● What the task asks: Return all lines from the listing below in which the string "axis" occurs.

● Available records:
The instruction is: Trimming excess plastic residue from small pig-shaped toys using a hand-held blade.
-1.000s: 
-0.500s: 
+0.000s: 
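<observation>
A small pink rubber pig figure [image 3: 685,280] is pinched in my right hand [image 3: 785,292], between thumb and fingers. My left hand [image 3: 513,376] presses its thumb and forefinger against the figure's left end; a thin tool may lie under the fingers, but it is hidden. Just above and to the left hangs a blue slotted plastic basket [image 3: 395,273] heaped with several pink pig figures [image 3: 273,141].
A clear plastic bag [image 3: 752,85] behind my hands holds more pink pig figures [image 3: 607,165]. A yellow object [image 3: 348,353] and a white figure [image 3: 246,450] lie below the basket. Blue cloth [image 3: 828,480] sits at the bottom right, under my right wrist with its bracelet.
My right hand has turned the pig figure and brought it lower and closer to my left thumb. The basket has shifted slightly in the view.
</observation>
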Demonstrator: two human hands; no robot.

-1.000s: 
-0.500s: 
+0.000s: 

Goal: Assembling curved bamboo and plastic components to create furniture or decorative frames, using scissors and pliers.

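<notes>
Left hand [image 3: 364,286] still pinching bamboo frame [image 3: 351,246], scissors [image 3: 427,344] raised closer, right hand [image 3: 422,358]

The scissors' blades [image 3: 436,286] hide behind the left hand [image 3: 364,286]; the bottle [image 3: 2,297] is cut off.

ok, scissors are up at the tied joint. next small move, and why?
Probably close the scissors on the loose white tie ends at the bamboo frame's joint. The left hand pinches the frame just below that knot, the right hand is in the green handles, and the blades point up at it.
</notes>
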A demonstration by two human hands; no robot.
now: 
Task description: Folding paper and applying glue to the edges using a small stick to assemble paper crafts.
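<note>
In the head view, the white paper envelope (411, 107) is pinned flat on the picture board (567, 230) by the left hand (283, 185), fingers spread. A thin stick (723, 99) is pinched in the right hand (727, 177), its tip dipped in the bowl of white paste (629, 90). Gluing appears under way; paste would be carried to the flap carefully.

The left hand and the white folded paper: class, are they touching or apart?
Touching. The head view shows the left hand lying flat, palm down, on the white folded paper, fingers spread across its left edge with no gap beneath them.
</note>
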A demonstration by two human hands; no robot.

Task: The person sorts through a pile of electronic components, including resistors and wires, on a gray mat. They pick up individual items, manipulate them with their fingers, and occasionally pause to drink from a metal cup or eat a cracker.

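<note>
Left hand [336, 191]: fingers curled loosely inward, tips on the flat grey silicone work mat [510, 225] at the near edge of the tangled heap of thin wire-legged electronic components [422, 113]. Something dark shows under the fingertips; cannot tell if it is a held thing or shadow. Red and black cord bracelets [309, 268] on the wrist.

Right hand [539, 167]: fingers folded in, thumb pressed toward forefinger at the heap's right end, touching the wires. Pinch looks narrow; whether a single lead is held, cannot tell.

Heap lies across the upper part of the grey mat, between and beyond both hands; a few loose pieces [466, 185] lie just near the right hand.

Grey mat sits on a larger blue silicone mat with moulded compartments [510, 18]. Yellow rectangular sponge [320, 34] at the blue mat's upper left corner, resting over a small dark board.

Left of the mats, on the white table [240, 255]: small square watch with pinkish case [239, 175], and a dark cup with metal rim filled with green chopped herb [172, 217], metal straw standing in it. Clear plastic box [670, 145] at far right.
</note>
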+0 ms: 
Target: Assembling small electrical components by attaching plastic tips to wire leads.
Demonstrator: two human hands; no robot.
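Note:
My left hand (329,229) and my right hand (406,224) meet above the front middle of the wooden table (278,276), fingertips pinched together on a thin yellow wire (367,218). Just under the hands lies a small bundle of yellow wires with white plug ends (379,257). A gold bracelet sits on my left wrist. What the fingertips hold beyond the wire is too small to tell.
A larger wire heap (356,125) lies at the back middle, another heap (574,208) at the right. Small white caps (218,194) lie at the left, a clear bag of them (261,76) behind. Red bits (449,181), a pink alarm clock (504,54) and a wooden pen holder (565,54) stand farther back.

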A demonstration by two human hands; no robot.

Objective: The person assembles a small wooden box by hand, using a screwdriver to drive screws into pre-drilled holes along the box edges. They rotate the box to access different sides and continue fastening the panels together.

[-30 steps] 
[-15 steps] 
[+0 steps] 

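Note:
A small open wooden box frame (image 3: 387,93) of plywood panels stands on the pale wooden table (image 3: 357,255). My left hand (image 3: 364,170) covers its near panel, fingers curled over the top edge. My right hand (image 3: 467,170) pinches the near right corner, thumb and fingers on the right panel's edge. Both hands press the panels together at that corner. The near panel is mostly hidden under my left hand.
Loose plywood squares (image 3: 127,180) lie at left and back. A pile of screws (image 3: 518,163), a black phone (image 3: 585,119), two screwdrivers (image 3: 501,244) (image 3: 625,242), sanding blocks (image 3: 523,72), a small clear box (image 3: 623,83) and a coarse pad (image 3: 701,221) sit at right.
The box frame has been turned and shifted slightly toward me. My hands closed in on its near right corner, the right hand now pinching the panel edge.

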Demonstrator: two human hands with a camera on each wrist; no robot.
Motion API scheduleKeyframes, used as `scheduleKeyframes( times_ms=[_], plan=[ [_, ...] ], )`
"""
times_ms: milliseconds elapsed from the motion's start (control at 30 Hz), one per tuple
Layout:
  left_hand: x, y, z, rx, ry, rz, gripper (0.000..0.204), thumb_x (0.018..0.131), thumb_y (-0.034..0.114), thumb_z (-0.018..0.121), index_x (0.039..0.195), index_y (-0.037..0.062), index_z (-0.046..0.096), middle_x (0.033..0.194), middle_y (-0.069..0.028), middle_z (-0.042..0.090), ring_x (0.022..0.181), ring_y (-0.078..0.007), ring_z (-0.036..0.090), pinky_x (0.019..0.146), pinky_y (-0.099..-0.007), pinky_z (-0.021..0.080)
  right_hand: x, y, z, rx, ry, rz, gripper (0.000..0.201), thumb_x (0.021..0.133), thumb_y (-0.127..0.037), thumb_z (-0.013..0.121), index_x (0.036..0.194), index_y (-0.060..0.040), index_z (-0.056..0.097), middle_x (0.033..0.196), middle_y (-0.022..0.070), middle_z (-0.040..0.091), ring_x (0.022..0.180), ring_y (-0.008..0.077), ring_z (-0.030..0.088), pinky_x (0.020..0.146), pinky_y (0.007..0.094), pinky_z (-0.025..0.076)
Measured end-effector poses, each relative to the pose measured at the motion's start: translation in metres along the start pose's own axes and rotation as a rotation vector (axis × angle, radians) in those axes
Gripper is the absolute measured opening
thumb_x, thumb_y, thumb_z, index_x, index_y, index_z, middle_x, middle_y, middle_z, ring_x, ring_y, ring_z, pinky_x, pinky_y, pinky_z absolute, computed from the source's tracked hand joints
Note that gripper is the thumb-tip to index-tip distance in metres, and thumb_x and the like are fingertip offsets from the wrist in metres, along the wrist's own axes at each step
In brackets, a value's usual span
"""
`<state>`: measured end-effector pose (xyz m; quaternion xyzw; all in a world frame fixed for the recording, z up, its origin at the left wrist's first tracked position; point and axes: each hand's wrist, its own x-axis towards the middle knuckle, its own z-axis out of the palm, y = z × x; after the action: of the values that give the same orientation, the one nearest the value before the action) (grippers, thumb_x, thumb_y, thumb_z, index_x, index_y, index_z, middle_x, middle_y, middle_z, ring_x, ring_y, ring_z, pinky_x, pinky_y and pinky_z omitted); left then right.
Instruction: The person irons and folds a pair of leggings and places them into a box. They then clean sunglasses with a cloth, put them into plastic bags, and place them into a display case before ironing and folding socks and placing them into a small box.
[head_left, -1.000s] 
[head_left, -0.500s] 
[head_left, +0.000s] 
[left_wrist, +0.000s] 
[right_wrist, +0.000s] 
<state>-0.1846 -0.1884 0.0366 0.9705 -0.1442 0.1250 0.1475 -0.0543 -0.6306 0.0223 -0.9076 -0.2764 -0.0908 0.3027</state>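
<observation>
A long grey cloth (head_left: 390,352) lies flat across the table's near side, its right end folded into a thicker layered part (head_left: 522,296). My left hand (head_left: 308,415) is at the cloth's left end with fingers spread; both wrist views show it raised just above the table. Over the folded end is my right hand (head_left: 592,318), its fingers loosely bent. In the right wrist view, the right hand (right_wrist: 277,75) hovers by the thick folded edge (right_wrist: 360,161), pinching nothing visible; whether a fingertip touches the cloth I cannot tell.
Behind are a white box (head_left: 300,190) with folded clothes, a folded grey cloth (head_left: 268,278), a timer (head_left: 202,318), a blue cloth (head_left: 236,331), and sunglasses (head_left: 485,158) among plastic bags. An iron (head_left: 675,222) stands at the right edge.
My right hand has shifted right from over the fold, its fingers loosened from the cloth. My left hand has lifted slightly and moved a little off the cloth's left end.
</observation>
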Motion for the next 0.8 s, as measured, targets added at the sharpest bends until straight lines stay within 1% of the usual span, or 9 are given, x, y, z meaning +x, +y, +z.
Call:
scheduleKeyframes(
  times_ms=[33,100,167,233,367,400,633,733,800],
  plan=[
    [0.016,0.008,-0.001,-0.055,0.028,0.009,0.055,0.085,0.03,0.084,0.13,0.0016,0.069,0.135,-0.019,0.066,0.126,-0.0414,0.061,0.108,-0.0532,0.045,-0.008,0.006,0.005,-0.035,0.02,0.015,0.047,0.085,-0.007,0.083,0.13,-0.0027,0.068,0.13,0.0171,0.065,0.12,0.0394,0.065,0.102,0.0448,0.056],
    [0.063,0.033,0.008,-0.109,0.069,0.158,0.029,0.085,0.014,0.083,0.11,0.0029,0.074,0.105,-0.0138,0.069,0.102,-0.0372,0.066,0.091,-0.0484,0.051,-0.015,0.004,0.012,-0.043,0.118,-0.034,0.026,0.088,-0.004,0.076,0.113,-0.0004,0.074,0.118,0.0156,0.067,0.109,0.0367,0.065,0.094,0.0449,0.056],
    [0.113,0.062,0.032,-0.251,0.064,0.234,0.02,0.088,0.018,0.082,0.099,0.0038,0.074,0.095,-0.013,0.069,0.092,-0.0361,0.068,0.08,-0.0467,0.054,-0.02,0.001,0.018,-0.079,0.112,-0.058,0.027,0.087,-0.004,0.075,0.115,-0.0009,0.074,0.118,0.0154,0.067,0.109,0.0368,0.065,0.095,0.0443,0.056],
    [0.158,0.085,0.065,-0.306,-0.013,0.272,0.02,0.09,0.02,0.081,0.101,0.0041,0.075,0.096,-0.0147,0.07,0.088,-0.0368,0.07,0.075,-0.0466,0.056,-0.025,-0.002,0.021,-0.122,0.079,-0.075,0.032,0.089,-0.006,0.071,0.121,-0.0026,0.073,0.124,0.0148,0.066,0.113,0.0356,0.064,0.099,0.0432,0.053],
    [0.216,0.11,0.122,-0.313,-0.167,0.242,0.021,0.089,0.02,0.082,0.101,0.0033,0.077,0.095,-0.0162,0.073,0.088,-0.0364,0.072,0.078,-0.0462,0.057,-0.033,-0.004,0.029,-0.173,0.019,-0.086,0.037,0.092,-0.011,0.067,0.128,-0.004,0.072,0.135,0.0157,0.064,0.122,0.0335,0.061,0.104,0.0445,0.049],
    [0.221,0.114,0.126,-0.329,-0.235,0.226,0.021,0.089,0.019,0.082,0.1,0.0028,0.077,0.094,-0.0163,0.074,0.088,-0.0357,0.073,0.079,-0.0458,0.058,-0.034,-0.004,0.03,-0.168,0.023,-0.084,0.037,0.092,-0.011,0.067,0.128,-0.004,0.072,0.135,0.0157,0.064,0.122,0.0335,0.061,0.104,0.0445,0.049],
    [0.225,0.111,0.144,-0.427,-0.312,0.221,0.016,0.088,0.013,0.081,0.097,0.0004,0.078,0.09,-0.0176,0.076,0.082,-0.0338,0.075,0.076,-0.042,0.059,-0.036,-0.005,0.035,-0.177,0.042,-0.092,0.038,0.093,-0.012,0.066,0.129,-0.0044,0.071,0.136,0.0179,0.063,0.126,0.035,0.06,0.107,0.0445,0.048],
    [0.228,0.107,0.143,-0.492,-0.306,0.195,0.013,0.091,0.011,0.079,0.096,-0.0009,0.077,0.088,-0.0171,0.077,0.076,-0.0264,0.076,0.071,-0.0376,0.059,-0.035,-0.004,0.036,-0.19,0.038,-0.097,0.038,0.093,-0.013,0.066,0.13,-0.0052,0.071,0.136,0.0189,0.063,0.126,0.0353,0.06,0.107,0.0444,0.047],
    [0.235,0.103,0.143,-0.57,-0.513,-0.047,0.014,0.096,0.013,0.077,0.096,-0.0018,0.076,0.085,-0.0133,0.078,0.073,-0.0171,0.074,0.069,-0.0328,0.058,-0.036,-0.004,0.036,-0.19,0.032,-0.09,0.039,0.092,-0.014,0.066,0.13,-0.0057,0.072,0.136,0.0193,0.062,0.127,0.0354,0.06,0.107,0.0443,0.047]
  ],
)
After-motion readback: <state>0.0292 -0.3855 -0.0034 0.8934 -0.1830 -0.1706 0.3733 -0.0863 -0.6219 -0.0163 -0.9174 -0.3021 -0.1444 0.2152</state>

● Solution to this exercise:
Measured end-effector poses, each relative to the pose measured at the motion's start: translation in metres along the start pose's own axes and rotation as a rotation vector (axis × angle, radians) in those axes
`<state>`: measured end-effector pose (xyz m; quaternion xyzw; all in a world frame fixed for the recording, z up, its origin at the left wrist's first tracked position; point and axes: each hand's wrist, its own x-axis towards the middle knuckle, its own z-axis out of the palm, y = z × x; after the action: of the values that give the same orientation, the one nearest the value before the action) (grippers, thumb_x, thumb_y, thumb_z, index_x, index_y, index_z, middle_x, middle_y, middle_z, ring_x, ring_y, ring_z, pinky_x, pinky_y and pinky_z omitted); left then right.

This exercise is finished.